How do you measure success in your strategy? I’d love to hear from you.

Boost your Website Traffic with Pinterest

Carmine Media on Pinterest

Carmine Media on Pinterest

If your business relies on driving traffic to your website to increase sales consider joining Pinterest. If you’re not familiar with Pinterest, it is a social network where users to share their interests by “pinning” images or videos to their own or friend’s boards. Remember how you decorated your locker in high school? Well now you can share those clippings on Pinterest and use them to drive traffic to your website.

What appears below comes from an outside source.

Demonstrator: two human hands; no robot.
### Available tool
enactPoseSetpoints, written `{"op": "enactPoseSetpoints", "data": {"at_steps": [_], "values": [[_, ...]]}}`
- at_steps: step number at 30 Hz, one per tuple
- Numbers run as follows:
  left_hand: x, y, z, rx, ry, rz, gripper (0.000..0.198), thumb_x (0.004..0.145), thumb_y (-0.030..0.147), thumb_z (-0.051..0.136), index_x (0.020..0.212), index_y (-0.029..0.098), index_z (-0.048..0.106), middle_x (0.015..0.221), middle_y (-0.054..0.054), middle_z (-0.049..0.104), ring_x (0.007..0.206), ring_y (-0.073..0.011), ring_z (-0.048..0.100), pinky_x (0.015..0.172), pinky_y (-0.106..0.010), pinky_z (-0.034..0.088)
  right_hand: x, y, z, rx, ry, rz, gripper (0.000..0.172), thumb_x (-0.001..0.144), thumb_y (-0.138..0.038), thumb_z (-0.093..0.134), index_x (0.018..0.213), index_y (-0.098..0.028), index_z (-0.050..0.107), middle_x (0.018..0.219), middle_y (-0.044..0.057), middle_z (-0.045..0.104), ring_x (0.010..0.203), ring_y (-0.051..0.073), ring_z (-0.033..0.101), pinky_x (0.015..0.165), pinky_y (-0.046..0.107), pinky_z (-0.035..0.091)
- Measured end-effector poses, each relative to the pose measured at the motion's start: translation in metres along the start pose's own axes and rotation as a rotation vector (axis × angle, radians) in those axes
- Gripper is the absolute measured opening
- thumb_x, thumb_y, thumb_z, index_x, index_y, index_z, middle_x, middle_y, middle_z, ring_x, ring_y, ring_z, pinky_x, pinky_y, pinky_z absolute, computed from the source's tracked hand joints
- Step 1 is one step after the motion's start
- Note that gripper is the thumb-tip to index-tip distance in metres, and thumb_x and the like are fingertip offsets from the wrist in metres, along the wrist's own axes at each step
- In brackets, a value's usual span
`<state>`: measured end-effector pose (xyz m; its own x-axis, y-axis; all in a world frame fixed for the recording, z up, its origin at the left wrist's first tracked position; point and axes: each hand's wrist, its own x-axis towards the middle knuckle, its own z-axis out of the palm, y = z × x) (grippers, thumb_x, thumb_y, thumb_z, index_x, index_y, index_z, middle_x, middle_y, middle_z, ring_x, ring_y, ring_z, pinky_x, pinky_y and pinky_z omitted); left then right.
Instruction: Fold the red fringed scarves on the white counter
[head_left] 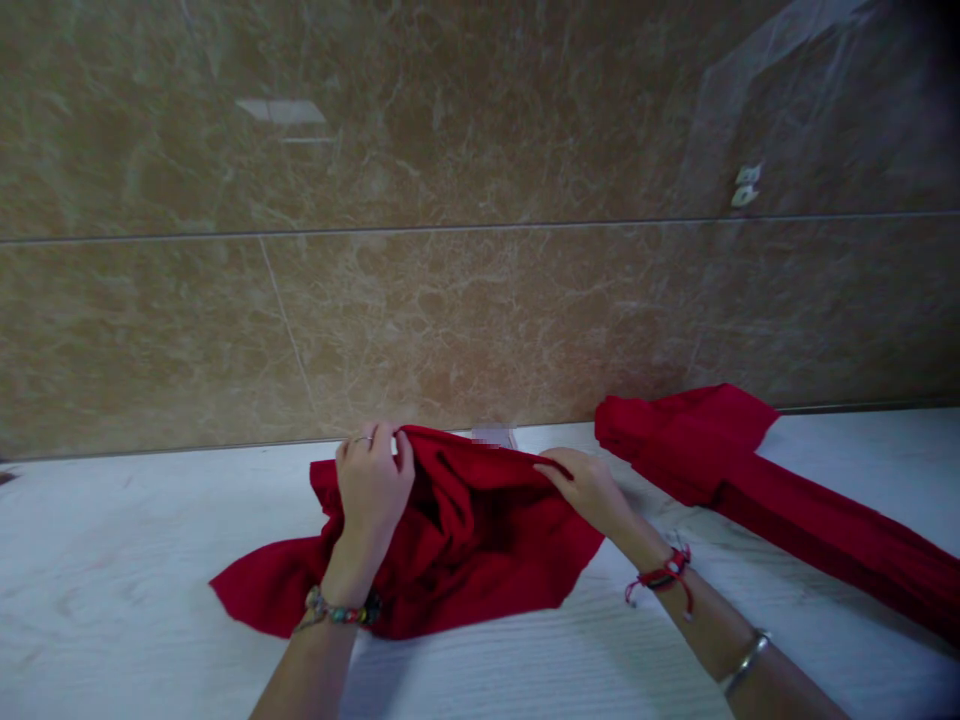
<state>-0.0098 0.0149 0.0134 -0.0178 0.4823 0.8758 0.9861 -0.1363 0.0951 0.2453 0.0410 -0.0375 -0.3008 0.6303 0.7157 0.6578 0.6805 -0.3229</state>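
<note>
A red cloth (480, 550) lies crumpled on a white wood-grain table (135, 580) in front of me. My left hand (373, 485) is closed on the cloth's raised upper edge at the left, a ring on one finger and a beaded bracelet at the wrist. My right hand (589, 488) pinches the same raised edge further right, with a red string bracelet and a metal bangle on that arm. The cloth's lower part spreads flat toward me.
A second red cloth (757, 490), folded into a long band, lies on the table to the right and runs toward the right edge. A brown marble wall (450, 250) rises directly behind the table.
</note>
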Motion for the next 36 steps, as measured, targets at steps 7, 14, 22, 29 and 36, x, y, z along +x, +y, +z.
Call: {"op": "enactPoseSetpoints", "data": {"at_steps": [7,14,22,29,36], "values": [[-0.009,0.019,0.003,-0.222,-0.092,0.197,0.029,0.082,0.023,0.041,0.107,0.012,0.050,0.111,-0.013,0.053,0.107,-0.0222,0.046,0.093,-0.040,0.032,-0.001,-0.010,0.005,0.057,-0.027,-0.012,0.025,0.073,-0.009,0.042,0.085,-0.019,0.061,0.083,0.004,0.067,0.077,0.017,0.062,0.072,0.030,0.049],[-0.035,0.059,0.010,-0.353,-0.402,0.527,0.031,0.077,0.029,0.055,0.106,0.018,0.052,0.091,-0.004,0.063,0.088,-0.0176,0.056,0.096,-0.042,0.030,-0.003,-0.015,0.003,0.092,-0.020,-0.041,0.033,0.069,-0.006,0.037,0.088,-0.019,0.062,0.085,0.004,0.067,0.078,0.016,0.061,0.073,0.030,0.048],[0.001,-0.010,-0.003,0.041,-0.036,-0.116,0.022,0.080,0.025,0.043,0.090,0.013,0.059,0.069,-0.008,0.062,0.065,-0.0215,0.057,0.070,-0.036,0.044,0.002,0.015,0.000,-0.076,-0.021,0.103,0.024,0.072,-0.008,0.043,0.082,-0.019,0.062,0.082,0.005,0.067,0.076,0.018,0.061,0.072,0.031,0.048],[0.007,-0.017,-0.008,0.044,-0.001,-0.082,0.029,0.074,0.014,0.044,0.100,0.014,0.057,0.108,-0.016,0.051,0.099,-0.0272,0.050,0.082,-0.043,0.040,0.004,-0.004,0.001,0.058,-0.068,0.066,0.026,0.070,-0.005,0.046,0.083,-0.019,0.063,0.082,0.004,0.068,0.076,0.017,0.062,0.071,0.029,0.048],[-0.035,0.057,0.017,-0.358,-0.387,0.494,0.029,0.078,0.025,0.052,0.106,0.018,0.053,0.096,-0.006,0.062,0.094,-0.0190,0.055,0.097,-0.046,0.031,0.003,-0.018,-0.003,0.152,-0.057,-0.006,0.021,0.074,-0.010,0.047,0.083,-0.019,0.064,0.081,0.003,0.068,0.073,0.015,0.063,0.069,0.027,0.049]]}}
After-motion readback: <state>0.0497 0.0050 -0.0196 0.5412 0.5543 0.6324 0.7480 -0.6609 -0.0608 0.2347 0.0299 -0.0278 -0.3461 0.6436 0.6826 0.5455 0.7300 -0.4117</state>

Of all the social networks this one is truly the easiest to get set up and running.

Getting started on Pinterest

  1. Go to Pinterest.com and request an invite. The response is usually fast, within one day or so.
  2. Add the “Pin it” button to your browser
  3. Start Pinning
Pin it button

Connect and Brand your Account

Currently Pinterest allows users to connect using either a Facebook or Twitter account. Note to businesses: the option to share your Pinterest activity is not available to Facebook pages, only personal profiles. When you set up your Pinterest account be sure to connect with your business Twitter account to allow easy sharing to your Twitter followers.

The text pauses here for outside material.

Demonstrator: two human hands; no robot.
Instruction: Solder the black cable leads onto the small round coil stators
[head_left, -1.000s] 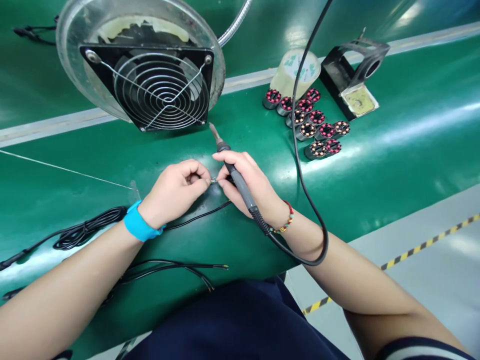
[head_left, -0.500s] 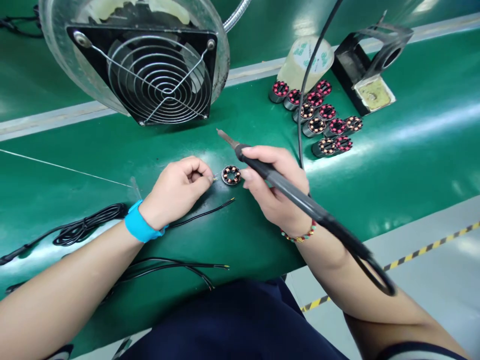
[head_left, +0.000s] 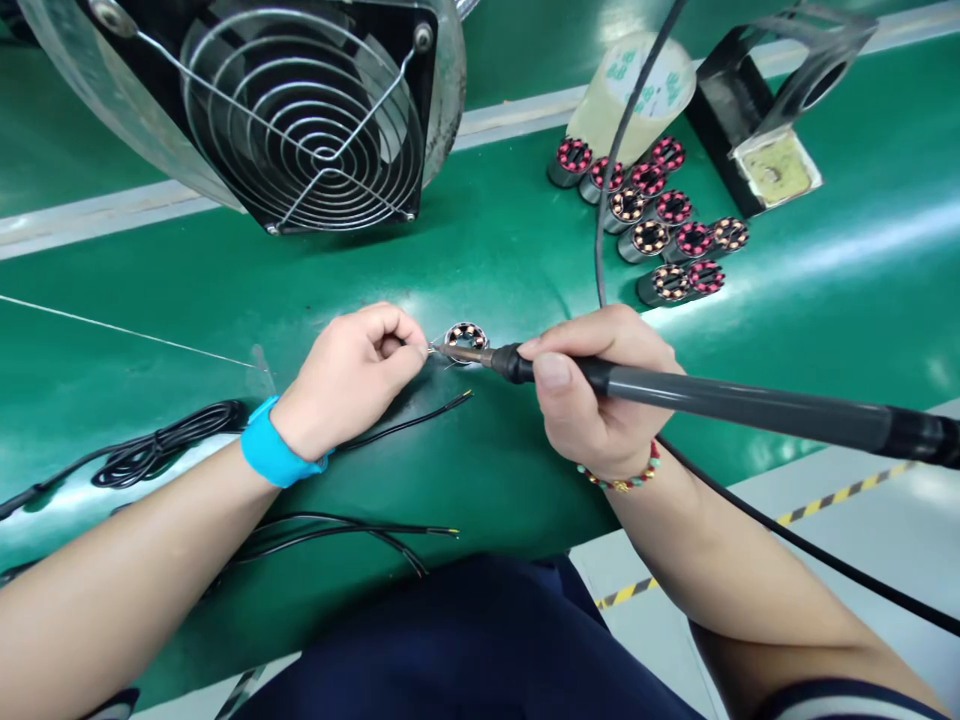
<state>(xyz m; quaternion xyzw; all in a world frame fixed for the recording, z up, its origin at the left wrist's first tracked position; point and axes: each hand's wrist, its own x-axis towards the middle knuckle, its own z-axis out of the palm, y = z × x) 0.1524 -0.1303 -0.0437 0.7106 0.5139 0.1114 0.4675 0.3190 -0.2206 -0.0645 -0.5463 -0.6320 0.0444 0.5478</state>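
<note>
Fingers of the left hand (head_left: 365, 365) pinch thin shiny wire ends (head_left: 433, 349) beside a round copper-wound stator (head_left: 466, 331) on the green desk (head_left: 517, 480); the right hand (head_left: 611, 385) grips a grey-black soldering iron (head_left: 735, 402). Holding both steady should help.

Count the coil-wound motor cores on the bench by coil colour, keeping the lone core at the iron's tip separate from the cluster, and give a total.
Red-coil cores in the cluster: 7
Copper-coil cores in the cluster: 4
Lone copper-coil core: 1
Total: 12
</note>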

Brand your Pinterest account the same way you’ve branded your other social accounts. Under the settings tab add your website, a keyword rich description and your standard social profile picture.

Create and Build your Boards

Just as with any social network it is important to flesh out your content before actively seeking out followers. Explore the platform and pin images you like and those that represent the type of content your customers will find interesting. It probably goes without say, but make sure your images are visually appealing so users will want to share them. Go through your website using the “Pin it” button and organize your interesting images onto a board. This is where the platform becomes a powerful traffic driver to your site. Users will be able to click through that image from Pinterest right back to your website. Keep this in mind when adding future images to your site or blog. Make sure they are pinnable and interesting to Pinterest users!

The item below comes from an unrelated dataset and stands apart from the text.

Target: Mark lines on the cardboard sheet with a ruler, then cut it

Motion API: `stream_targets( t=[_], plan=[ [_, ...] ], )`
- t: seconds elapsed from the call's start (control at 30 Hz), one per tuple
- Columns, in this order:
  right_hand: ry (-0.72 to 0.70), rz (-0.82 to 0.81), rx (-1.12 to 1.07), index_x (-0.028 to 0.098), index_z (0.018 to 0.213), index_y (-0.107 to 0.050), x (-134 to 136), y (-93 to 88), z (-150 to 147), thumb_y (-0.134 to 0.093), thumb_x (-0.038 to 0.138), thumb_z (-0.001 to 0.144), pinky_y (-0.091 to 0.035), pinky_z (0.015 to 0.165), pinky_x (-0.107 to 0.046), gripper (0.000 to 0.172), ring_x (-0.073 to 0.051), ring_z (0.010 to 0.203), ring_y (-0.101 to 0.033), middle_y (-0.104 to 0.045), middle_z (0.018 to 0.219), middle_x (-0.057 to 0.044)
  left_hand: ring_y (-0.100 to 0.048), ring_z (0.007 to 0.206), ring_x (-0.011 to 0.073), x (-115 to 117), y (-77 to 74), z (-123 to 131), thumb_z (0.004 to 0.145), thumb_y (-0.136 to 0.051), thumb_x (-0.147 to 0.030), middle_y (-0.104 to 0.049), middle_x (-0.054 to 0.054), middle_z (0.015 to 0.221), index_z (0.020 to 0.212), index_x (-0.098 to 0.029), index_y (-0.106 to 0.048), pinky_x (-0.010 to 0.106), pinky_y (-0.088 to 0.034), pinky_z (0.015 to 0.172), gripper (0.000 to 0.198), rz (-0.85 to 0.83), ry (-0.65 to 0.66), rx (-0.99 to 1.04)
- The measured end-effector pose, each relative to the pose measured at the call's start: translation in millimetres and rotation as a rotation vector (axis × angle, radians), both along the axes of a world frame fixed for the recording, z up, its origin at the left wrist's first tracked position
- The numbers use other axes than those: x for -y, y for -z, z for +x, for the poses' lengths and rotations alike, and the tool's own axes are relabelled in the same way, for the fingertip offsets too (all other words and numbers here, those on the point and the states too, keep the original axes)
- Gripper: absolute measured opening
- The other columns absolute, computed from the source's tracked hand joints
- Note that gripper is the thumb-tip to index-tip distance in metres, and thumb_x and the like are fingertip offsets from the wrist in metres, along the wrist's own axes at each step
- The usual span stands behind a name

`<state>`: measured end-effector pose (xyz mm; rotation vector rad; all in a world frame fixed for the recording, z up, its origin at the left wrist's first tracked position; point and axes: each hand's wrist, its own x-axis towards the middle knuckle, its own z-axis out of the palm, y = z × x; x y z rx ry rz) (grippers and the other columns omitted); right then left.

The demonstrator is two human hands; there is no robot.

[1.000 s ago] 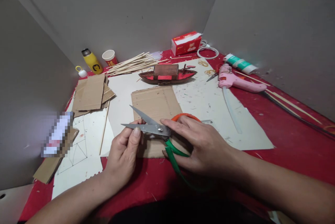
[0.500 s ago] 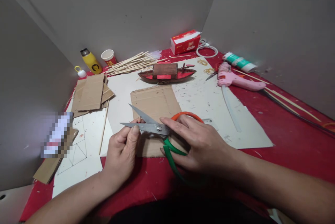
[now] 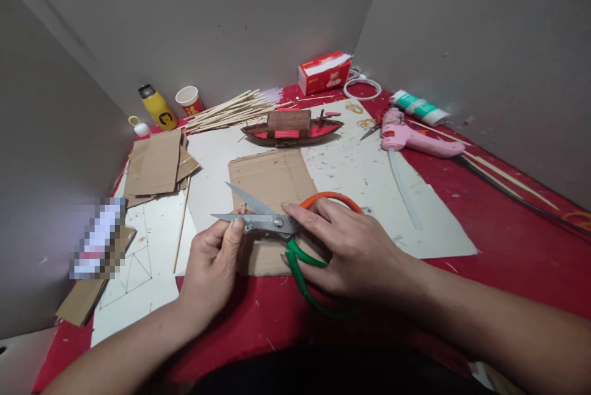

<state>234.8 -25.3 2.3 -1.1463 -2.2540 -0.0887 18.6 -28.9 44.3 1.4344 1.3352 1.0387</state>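
Where the red counter [image 3: 508, 247] nears its front edge, the right hand [image 3: 355, 253] grips the steel scissors with green and orange handle loops [image 3: 272, 223], blades parted, over the near end of a flat brown cardboard sheet [image 3: 272, 176]. The left hand [image 3: 215, 269] is pinched narrow against the lower blade; what it pinches is too small to tell. Toward the far edge sit a red-brown model boat [image 3: 290, 127] and a pile of pale wooden sticks [image 3: 231, 112].

Dull grey metal scissor blades [image 3: 261, 220], glossy green-and-orange plastic handles [image 3: 297, 272], rough matt brown cardboard [image 3: 272, 173].
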Motion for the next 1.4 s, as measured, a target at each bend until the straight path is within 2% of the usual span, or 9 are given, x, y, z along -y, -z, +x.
stream_targets(
  t=[0.2, 0.37, 0.5, 0.63, 0.73, 0.83, 0.93, 1.17, 1.4],
  plan=[
    [0.021, 0.012, 0.020, 0.009, 0.128, -0.063, -0.5, 0.5, -1.1, -0.059, 0.033, 0.084, -0.050, 0.055, -0.033, 0.051, -0.023, 0.069, -0.063, -0.063, 0.088, -0.012, -0.027, 0.051, 0.0111, -1.2, 4.2, -2.3, 0.093, -0.057, -0.059, -0.037, -0.005, 0.054, 0.061, -0.021, -0.052, 0.026, -0.021, 0.045, 0.050, -0.054, 0.014, -0.026],
    [0.023, 0.003, 0.021, 0.009, 0.128, -0.063, -0.2, -0.1, -1.3, -0.059, 0.033, 0.083, -0.050, 0.054, -0.033, 0.051, -0.024, 0.069, -0.063, -0.063, 0.087, -0.012, -0.026, 0.051, 0.0100, -1.7, 7.7, -3.6, 0.095, -0.056, -0.057, -0.034, -0.006, 0.057, 0.066, -0.021, -0.052, 0.025, -0.020, 0.044, 0.047, -0.136, 0.024, 0.031],
    [0.014, -0.060, -0.002, 0.009, 0.130, -0.061, -0.5, 0.4, 0.2, -0.060, 0.034, 0.084, -0.052, 0.056, -0.035, 0.053, -0.024, 0.071, -0.063, -0.063, 0.089, -0.012, -0.027, 0.051, 0.0090, -1.3, 5.9, -3.5, 0.098, -0.052, -0.054, -0.035, -0.006, 0.059, 0.075, -0.021, -0.053, 0.023, -0.023, 0.046, 0.040, -0.225, 0.140, 0.191],
    [0.004, -0.107, -0.048, 0.009, 0.131, -0.060, -1.1, 1.3, 1.5, -0.062, 0.033, 0.084, -0.053, 0.058, -0.035, 0.053, -0.024, 0.071, -0.064, -0.064, 0.091, -0.011, -0.035, 0.051, 0.0091, -1.7, 3.8, -3.4, 0.103, -0.044, -0.050, -0.042, -0.005, 0.060, 0.080, -0.021, -0.054, 0.023, -0.027, 0.048, 0.039, -0.227, 0.220, 0.182],
    [-0.008, -0.103, -0.057, 0.010, 0.130, -0.061, -1.2, 1.3, 1.2, -0.061, 0.033, 0.084, -0.052, 0.056, -0.034, 0.052, -0.022, 0.068, -0.063, -0.063, 0.088, -0.010, -0.036, 0.049, 0.0086, -2.6, 4.8, -2.7, 0.103, -0.044, -0.049, -0.043, -0.005, 0.057, 0.083, -0.020, -0.056, 0.023, -0.028, 0.047, 0.037, -0.214, 0.218, 0.218],
    [-0.012, -0.099, -0.054, 0.010, 0.130, -0.061, -1.3, 1.0, 0.6, -0.061, 0.034, 0.084, -0.052, 0.056, -0.034, 0.052, -0.022, 0.068, -0.063, -0.062, 0.088, -0.010, -0.032, 0.046, 0.0070, -3.1, 7.5, -1.4, 0.102, -0.046, -0.050, -0.040, -0.006, 0.056, 0.077, -0.019, -0.053, 0.021, -0.026, 0.043, 0.041, -0.226, 0.218, 0.291],
    [-0.015, -0.102, -0.043, 0.010, 0.132, -0.060, -1.9, 1.1, 0.3, -0.061, 0.035, 0.084, -0.053, 0.058, -0.034, 0.054, -0.023, 0.071, -0.064, -0.062, 0.089, -0.011, -0.032, 0.047, 0.0058, -2.9, 11.0, -0.2, 0.099, -0.053, -0.054, -0.038, -0.007, 0.058, 0.075, -0.019, -0.051, 0.018, -0.025, 0.042, 0.042, -0.208, 0.169, 0.338],
    [0.017, -0.055, -0.004, 0.012, 0.131, -0.060, -1.0, 1.3, 0.0, -0.060, 0.036, 0.084, -0.051, 0.057, -0.034, 0.052, -0.025, 0.074, -0.065, -0.063, 0.090, -0.012, -0.038, 0.048, 0.0051, -2.8, 17.0, -0.4, 0.089, -0.062, -0.064, -0.044, -0.006, 0.057, 0.071, -0.019, -0.052, 0.017, -0.031, 0.043, 0.050, -0.172, 0.044, 0.214],
    [0.043, -0.023, 0.016, 0.011, 0.128, -0.063, -0.2, 2.3, -0.4, -0.060, 0.034, 0.083, -0.047, 0.054, -0.032, 0.051, -0.024, 0.072, -0.064, -0.064, 0.089, -0.012, -0.035, 0.043, 0.0043, -4.3, 16.7, 1.9, 0.085, -0.066, -0.065, -0.041, -0.008, 0.053, 0.069, -0.020, -0.048, 0.016, -0.029, 0.039, 0.051, -0.223, 0.021, 0.255]
  ],
)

Build your Pinterest Following

Start following users you hope will follow you back. Follow some of the Pinterest power users so you can see how they’re leveraging the network. Mashable, Etsy and Folk Magazine (debuted November 2011) are good resources for inspiration. You can see the beginnings of my boards at Carmine Media here.  Pin a few images every day for maximum exposure. The network is growing fast and you’ll be surprised by how quickly folks start repinning your images. Cross connect by adding a Pinterest follow button to your website so visits know you’re using the platform.

Become a Pinterest Thought Leader

By posting your own and curating other’s content you can become a subject matter expert on the topics most interesting to your customers. For example, if you’re a real estate broker, pin images of beautifully staged rooms so sellers can get ideas for home staging. If you’re a pet groomer, pin images of cute animals (there are plenty to be found) and show dogs being groomed. Make sure to add links to your image descriptions, use keyword rich text and know that Pinterest supports the use of hashtags. Remember too, as with any other social network there are rules of engagement known as Pin Etiquette . Make sure to check that out.

Happy Pinning!

The best way to get a handle on using Pinterest for business is to try it yourself. Sign up for a personal account, connect it to your Facebook page and start pinning images that inspire you. You’ll see quickly how all that activity can translate into buzz around your brand.

How are you using Pinterest for business? Share your thoughts, ideas, and any boards you love here with me.